9. The apparatus of claim 8, wherein the second obtaining module comprises:

the input submodule is used for inputting the sample face image into the initial face image recognition model so as to obtain the predicted face characteristics output by the face image recognition model;

and the processing submodule is used for processing the predicted face features according to the sample scene category so as to obtain scene edge features corresponding to the sample scene category.

10. The apparatus of claim 9, wherein the processing submodule comprises:

a determining unit for determining scene image features corresponding to the sample scene category;

the fusion unit is used for fusing the scene image characteristics and the predicted human face characteristics to obtain fused image characteristics;

and the generating unit is used for generating scene edge characteristics corresponding to the sample scene categories according to the fusion image characteristics.

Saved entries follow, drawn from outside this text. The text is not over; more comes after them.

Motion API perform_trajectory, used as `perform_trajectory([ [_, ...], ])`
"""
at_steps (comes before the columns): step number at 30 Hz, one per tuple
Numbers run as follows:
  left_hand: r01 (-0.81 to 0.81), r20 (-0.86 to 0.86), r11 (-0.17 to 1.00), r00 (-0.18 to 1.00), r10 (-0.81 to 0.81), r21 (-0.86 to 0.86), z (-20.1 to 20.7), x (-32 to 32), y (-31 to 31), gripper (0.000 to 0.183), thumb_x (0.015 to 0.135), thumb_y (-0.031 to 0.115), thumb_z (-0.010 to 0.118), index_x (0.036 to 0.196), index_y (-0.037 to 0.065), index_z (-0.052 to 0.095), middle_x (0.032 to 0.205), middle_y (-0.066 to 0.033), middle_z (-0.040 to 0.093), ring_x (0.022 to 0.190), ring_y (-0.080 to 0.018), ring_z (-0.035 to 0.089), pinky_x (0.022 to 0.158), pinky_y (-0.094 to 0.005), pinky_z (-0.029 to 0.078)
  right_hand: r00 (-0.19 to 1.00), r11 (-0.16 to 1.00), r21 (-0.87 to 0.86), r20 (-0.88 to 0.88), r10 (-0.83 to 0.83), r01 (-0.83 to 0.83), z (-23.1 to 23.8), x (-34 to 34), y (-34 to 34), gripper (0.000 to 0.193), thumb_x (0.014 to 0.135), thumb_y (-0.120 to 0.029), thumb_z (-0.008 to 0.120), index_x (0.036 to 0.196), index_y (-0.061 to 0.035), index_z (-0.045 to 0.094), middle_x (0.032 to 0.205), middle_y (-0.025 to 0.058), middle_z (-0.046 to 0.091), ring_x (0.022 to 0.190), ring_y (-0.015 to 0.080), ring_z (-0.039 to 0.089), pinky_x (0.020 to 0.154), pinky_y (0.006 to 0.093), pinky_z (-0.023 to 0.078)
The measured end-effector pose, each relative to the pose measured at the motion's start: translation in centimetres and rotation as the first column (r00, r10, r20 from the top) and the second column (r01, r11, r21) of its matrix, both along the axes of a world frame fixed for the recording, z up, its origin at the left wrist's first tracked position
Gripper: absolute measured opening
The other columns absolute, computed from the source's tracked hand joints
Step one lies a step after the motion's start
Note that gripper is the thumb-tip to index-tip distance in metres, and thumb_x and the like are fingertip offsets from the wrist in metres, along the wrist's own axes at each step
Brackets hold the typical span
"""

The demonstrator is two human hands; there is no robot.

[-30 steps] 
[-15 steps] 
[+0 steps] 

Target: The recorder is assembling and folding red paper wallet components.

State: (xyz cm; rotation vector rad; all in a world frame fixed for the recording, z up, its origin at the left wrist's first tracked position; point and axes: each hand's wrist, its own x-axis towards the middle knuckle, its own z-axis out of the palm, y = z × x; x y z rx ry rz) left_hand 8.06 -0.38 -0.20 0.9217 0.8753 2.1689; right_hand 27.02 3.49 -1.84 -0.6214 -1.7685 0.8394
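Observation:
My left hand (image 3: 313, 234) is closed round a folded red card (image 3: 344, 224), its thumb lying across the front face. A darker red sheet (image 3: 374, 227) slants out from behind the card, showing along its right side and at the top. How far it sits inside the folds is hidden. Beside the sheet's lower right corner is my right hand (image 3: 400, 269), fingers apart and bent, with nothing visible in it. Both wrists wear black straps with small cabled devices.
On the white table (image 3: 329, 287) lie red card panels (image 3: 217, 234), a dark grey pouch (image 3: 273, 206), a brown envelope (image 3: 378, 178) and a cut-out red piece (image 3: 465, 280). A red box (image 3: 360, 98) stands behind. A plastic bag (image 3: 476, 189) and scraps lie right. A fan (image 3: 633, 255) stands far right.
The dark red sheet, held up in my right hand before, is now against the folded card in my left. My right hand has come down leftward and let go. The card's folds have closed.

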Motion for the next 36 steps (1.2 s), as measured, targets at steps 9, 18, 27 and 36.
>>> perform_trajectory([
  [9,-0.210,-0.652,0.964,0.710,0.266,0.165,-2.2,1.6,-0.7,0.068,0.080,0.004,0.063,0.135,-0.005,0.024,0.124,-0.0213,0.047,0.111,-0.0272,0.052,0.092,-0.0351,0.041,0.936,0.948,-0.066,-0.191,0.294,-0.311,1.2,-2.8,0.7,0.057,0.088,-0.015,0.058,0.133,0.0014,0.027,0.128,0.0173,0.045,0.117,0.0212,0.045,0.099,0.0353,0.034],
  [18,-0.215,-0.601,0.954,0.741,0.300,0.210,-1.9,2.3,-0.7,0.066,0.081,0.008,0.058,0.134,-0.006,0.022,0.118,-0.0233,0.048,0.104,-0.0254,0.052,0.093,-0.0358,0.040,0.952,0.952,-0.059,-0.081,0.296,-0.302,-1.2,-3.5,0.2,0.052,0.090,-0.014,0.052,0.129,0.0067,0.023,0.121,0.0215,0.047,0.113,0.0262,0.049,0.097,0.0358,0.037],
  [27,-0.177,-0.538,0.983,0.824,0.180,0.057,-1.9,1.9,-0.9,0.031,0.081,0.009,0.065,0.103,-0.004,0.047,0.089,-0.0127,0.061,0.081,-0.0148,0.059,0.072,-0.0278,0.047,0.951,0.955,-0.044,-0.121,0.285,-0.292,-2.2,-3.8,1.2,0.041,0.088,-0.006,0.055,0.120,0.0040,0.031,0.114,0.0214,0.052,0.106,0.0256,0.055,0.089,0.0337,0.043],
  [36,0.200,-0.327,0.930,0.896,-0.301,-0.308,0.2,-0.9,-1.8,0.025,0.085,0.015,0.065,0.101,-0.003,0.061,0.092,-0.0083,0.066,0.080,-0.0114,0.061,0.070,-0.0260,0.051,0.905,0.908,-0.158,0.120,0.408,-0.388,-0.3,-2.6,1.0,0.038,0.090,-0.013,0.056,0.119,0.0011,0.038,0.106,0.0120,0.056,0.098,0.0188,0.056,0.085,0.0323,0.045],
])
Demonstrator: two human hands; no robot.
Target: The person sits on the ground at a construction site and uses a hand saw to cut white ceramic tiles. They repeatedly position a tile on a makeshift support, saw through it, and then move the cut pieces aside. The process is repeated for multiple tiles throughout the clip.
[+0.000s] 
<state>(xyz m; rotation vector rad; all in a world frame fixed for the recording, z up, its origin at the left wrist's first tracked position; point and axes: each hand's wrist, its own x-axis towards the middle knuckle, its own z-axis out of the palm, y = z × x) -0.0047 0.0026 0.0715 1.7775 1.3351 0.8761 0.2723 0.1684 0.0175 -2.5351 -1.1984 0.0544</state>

11. The apparatus according to claim 10, wherein the generating unit is specifically configured to:

determining an angle relation value corresponding to the fused image feature;

12. The apparatus of claim 9, further comprising:

a determining module for determining a category feature corresponding to the sample scene category;

and the fusion module is used for fusing the class characteristics and the predicted face characteristics to obtain target predicted face characteristics.

13. The apparatus of claim 12, wherein the training module is specifically configured to:

14. A face image recognition apparatus comprising:

the third acquisition module is used for acquiring a face image;

and the input module is used for inputting the face image into a target face image recognition model obtained by training of the training device of the face image recognition model according to any one of the above 8-13 so as to obtain the target face characteristics output by the target face image recognition model.

15. An electronic device, comprising:

at least one processor; and

a memory communicatively coupled to the at least one processor; wherein the content of the first and second substances,

the memory stores instructions executable by the at least one processor to enable the at least one processor to perform the method of any one of claims 1-6 or to perform the method of claim 7.

16. A non-transitory computer readable storage medium having stored thereon computer instructions for causing a computer to perform the method of any one of claims 1-6 or to perform the method of claim 7.

17. A computer program product comprising a computer program which, when executed by a processor, implements the method of any one of claims 1-6 or performs the method of claim 7.